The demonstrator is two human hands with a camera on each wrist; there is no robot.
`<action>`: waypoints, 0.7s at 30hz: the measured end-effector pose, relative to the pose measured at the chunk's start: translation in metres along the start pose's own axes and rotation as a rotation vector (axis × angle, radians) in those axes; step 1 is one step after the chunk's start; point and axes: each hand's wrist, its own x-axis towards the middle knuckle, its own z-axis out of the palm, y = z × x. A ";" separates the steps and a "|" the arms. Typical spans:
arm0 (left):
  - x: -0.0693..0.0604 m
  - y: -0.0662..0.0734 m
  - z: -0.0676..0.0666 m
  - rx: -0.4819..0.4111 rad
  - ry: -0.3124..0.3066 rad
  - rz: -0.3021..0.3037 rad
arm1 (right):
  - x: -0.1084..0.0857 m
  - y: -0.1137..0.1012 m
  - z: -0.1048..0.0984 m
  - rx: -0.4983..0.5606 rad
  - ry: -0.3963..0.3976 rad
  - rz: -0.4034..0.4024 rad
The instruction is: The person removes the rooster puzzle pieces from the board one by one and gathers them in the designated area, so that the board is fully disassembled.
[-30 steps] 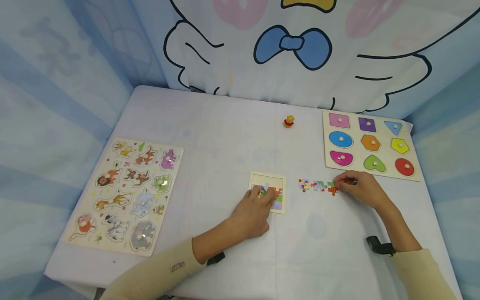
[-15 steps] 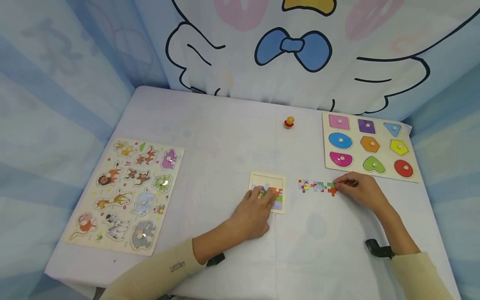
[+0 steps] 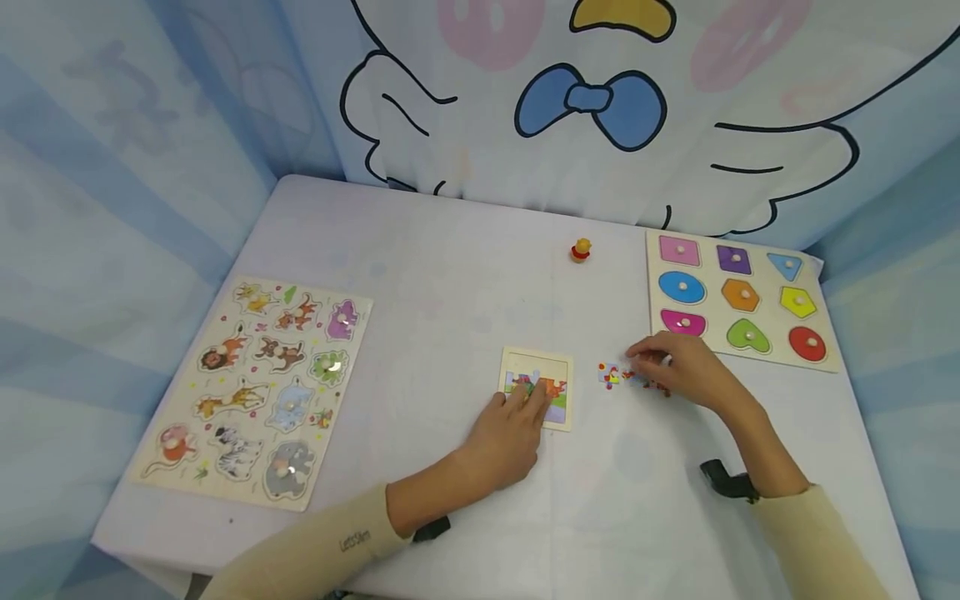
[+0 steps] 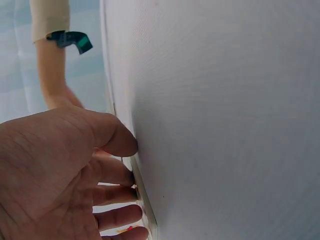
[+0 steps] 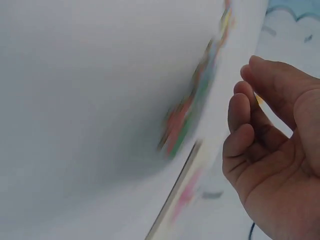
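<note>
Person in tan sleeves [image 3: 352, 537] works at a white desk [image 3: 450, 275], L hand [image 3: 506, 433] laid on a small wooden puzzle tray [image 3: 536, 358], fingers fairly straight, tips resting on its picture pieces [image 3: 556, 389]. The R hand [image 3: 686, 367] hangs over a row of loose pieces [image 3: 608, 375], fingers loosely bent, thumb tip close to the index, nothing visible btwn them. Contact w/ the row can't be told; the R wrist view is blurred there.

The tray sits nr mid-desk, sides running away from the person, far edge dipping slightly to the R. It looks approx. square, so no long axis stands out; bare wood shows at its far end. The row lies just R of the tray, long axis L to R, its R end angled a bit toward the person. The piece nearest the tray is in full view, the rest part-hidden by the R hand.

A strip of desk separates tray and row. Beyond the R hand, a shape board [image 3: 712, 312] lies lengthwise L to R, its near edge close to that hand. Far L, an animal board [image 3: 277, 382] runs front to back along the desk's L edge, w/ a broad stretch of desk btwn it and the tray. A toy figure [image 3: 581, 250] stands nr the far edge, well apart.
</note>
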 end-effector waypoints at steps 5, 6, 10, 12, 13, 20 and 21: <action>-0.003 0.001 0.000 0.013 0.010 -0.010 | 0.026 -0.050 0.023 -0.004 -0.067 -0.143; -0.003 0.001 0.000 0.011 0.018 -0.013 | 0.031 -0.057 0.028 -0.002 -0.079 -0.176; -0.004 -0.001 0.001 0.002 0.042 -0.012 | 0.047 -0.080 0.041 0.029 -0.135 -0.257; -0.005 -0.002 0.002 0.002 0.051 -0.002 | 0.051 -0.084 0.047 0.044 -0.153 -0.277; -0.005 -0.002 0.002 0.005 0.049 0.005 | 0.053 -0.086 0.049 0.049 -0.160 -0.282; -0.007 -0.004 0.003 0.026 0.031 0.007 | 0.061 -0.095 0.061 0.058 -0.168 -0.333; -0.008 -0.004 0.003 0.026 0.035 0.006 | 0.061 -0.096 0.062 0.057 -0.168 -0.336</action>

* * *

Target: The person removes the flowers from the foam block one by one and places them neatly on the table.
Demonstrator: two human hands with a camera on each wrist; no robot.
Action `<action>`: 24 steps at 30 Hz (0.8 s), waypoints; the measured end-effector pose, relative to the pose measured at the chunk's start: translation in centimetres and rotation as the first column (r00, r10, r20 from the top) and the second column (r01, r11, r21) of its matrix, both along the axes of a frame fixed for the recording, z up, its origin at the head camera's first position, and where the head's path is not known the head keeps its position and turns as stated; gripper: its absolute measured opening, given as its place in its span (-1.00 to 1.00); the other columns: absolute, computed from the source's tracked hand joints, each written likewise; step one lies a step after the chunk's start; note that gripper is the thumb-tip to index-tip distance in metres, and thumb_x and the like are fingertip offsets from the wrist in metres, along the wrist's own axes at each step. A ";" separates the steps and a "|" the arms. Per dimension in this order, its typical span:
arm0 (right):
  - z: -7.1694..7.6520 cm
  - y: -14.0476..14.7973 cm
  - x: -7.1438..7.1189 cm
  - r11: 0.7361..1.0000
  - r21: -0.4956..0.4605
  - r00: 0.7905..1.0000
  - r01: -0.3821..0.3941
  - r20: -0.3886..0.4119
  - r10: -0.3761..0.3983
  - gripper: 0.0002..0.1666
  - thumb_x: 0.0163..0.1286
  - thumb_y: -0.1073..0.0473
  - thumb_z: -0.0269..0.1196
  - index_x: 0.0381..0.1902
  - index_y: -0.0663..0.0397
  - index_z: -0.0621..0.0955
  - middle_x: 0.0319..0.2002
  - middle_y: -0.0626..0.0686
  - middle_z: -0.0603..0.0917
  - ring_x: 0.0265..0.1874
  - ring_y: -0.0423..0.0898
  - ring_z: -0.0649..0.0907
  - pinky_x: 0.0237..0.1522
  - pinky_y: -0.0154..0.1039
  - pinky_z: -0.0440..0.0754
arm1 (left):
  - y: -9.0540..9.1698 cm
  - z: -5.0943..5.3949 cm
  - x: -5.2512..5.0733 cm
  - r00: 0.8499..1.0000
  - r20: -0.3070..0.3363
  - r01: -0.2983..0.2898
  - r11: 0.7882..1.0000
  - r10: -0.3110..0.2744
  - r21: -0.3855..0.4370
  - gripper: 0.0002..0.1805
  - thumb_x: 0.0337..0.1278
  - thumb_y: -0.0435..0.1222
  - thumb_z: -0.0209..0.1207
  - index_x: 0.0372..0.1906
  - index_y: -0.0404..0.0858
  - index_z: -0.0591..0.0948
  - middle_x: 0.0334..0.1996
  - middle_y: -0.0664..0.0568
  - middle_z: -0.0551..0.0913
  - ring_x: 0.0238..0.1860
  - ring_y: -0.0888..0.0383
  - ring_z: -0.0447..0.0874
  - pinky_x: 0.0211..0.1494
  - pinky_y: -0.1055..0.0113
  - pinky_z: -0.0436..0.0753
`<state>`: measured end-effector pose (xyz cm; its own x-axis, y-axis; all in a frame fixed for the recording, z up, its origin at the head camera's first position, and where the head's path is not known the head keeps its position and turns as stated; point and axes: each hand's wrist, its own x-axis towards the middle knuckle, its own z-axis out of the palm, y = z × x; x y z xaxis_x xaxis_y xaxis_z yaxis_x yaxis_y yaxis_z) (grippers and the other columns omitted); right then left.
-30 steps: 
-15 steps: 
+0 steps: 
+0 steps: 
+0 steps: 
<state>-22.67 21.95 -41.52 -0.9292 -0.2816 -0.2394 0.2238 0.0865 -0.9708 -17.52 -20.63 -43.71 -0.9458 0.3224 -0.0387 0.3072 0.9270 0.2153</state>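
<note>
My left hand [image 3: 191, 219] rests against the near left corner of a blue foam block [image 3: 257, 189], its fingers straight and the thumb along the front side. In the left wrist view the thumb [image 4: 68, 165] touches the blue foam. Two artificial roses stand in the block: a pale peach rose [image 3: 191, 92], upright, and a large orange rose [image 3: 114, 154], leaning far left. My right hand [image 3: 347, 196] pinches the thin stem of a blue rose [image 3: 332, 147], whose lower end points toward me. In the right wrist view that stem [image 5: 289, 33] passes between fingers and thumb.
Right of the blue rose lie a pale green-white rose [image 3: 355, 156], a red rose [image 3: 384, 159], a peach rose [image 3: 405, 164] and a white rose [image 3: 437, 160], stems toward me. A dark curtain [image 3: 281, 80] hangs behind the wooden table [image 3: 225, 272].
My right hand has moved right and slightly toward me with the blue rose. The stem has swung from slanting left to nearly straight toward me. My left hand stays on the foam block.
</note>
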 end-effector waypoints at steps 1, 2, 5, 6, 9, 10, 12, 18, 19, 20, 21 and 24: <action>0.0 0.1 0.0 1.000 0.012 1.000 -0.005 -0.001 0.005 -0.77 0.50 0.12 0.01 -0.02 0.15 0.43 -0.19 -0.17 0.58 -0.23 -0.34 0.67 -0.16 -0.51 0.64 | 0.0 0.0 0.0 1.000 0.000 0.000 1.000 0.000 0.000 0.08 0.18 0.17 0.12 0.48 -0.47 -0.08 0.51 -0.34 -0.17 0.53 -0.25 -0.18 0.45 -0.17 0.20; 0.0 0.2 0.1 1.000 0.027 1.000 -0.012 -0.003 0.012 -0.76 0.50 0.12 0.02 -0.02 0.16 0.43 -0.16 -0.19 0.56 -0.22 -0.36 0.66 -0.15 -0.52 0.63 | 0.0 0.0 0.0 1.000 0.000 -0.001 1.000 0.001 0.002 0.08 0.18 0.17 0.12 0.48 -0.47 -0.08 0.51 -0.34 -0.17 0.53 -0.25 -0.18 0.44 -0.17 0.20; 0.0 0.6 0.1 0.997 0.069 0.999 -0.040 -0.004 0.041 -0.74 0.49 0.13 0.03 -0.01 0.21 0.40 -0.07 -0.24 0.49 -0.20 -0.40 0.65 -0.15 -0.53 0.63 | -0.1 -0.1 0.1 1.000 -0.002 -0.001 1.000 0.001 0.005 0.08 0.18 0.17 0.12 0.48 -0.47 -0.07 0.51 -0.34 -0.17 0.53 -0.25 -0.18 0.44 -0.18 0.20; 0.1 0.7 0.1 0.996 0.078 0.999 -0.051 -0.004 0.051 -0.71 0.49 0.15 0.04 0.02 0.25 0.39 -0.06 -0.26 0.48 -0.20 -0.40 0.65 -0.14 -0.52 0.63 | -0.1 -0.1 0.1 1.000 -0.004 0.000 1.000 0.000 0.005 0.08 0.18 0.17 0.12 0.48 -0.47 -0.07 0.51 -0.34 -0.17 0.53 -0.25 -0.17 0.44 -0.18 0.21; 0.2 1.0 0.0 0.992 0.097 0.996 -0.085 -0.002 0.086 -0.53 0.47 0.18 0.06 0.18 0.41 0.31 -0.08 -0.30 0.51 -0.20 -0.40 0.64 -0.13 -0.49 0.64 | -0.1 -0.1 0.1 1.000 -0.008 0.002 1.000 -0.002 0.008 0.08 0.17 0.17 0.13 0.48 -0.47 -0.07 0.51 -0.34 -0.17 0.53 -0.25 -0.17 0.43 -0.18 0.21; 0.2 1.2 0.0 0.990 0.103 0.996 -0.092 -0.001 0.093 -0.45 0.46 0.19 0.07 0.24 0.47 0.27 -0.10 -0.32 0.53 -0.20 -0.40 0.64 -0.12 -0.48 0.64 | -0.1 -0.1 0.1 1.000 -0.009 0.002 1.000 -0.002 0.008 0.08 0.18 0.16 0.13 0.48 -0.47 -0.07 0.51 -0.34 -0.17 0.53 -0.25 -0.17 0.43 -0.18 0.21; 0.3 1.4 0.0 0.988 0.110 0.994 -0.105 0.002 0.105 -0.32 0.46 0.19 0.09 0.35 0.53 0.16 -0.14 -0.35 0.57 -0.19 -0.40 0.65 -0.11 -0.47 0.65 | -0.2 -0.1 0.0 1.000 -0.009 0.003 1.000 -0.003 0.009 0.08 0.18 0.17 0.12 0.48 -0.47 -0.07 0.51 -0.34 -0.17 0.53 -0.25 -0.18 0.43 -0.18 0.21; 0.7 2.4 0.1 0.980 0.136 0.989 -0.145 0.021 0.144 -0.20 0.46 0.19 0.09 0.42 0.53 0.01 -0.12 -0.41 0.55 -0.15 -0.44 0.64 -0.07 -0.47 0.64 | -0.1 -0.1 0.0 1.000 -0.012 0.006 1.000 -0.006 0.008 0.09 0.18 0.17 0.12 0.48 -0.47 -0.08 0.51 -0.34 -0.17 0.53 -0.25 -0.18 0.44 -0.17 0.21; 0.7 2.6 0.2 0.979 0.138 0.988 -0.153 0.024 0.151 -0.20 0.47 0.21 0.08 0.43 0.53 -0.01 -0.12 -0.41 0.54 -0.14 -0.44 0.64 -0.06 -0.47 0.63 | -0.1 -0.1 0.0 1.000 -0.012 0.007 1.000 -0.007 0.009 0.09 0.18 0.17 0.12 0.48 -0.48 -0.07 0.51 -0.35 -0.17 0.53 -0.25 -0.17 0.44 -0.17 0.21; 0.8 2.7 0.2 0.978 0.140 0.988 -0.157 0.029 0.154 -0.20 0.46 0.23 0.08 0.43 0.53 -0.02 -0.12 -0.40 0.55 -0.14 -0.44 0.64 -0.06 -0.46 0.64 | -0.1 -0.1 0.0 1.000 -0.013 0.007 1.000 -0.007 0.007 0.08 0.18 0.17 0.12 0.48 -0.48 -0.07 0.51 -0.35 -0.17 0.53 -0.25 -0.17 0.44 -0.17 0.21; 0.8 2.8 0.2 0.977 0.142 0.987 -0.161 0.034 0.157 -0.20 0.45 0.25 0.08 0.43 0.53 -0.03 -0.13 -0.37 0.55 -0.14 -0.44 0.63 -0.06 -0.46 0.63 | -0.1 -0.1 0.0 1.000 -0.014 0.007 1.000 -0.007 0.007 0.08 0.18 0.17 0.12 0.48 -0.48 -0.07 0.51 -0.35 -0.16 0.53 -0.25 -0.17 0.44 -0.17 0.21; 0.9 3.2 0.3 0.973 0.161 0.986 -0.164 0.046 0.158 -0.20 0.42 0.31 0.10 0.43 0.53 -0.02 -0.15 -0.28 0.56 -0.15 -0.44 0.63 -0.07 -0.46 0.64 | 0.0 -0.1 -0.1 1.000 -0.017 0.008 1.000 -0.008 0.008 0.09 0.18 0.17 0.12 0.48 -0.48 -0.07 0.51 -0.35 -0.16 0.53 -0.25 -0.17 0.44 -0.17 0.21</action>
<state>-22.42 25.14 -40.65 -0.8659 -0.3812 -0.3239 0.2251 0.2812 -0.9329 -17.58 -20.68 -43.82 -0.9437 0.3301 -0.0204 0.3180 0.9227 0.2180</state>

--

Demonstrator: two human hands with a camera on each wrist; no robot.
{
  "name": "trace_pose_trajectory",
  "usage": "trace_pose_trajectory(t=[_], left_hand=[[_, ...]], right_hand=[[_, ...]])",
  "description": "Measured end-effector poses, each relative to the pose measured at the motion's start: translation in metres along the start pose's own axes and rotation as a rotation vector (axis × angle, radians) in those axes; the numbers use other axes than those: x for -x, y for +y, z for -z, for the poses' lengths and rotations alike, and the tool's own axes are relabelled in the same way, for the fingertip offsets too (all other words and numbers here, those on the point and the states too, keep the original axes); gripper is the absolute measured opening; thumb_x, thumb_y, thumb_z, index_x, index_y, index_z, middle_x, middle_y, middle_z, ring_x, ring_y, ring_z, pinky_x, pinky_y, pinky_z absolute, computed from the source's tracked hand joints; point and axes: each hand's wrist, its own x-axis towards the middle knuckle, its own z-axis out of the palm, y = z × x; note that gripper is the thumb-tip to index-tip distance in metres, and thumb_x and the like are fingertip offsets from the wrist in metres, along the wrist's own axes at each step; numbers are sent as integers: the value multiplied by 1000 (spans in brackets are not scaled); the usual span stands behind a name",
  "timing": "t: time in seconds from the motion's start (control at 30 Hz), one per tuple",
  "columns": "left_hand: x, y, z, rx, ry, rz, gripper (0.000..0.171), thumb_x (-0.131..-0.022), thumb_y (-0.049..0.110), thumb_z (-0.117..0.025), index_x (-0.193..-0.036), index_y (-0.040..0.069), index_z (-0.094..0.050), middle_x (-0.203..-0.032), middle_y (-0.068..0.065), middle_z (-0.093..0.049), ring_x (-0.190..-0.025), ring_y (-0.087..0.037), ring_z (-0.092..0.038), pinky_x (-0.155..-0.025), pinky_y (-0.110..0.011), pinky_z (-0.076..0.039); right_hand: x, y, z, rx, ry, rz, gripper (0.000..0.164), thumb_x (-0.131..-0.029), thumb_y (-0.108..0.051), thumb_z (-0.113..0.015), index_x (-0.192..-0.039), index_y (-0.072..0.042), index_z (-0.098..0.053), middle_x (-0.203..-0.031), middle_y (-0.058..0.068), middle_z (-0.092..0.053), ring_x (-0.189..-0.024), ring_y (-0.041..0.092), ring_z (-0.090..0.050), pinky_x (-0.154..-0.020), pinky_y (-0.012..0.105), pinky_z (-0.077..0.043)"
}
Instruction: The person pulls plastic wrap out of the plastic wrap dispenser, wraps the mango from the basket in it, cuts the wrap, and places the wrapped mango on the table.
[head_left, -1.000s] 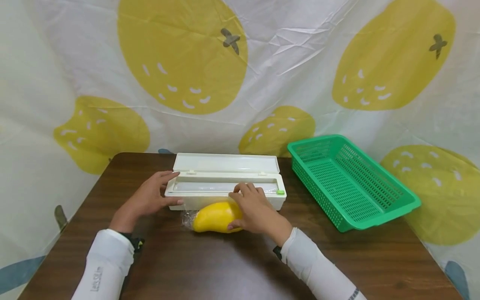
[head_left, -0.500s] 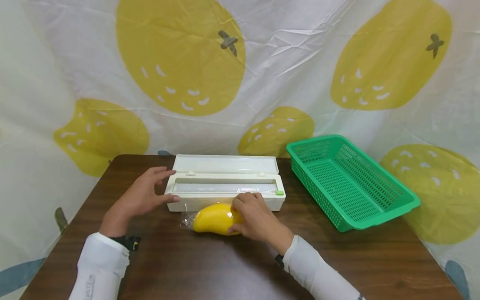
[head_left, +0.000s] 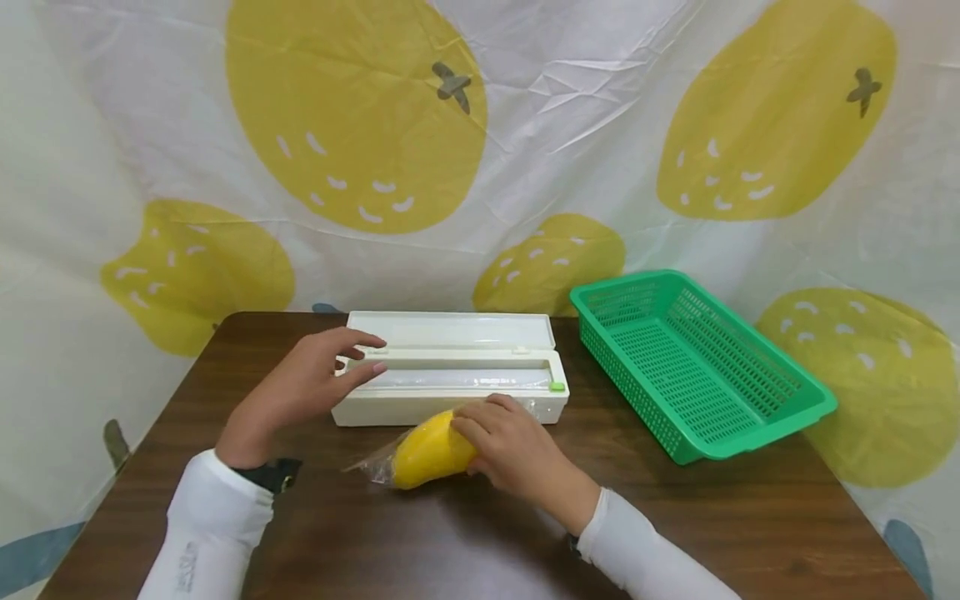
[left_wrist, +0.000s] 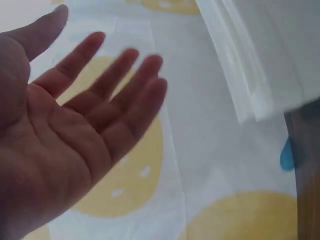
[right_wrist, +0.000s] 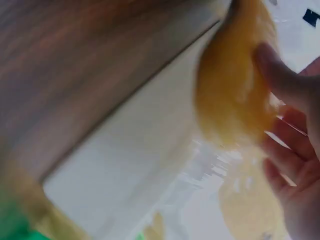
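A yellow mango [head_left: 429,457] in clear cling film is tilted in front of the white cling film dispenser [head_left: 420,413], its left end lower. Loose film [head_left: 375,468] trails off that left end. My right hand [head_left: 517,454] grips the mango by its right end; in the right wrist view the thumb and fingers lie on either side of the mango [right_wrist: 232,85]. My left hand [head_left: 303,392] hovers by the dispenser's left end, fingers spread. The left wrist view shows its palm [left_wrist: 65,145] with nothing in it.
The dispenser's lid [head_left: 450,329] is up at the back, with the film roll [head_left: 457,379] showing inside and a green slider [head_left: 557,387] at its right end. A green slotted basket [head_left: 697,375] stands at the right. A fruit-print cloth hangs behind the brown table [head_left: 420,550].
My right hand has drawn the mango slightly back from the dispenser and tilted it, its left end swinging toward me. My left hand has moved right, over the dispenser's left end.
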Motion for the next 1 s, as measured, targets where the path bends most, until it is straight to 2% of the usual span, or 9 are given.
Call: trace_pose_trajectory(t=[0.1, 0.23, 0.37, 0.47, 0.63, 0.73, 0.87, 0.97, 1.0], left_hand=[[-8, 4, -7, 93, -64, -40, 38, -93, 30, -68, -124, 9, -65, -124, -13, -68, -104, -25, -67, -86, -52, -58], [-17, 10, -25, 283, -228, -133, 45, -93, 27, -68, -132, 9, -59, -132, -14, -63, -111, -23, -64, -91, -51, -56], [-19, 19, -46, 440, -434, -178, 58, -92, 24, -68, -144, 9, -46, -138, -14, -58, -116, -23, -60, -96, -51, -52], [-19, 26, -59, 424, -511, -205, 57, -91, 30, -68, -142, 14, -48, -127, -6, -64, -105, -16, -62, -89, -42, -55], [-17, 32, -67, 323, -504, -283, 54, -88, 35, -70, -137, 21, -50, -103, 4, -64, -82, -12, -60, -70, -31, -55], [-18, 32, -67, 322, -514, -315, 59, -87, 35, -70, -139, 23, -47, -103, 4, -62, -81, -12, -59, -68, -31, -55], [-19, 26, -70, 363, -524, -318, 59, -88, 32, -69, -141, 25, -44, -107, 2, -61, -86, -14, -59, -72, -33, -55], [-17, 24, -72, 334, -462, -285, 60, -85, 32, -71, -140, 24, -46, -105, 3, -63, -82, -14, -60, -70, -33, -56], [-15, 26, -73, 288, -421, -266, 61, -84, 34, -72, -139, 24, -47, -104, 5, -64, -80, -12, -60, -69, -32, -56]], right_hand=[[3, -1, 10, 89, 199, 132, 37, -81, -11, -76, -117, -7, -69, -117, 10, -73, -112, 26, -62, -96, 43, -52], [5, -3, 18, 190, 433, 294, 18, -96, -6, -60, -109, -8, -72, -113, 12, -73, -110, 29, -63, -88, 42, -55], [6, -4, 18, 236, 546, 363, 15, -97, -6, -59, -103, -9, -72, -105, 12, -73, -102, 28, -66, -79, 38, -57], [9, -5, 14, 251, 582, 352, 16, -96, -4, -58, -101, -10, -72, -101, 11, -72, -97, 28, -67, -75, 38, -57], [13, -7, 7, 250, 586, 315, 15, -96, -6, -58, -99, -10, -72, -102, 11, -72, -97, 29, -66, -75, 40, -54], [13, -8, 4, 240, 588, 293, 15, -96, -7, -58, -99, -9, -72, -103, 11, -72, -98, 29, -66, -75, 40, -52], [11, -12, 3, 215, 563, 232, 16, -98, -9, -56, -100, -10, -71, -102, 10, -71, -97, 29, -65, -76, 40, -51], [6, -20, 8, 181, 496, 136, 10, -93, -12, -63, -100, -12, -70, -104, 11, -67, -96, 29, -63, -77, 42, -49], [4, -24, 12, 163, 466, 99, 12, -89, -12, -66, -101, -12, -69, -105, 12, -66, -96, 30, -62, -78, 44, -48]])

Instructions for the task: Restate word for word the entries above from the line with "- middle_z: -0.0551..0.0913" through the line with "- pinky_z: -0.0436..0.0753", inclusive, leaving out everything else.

Result of the exercise:
  - middle_z: -0.0551..0.0913
  - ring_x: 0.0238..0.1860
  - ring_y: -0.0888..0.0383
  - ring_z: -0.0447..0.0874
  - pinky_x: 0.0211..0.1494
  - pinky_y: -0.1055..0.0113
  - pinky_z: -0.0436..0.0753

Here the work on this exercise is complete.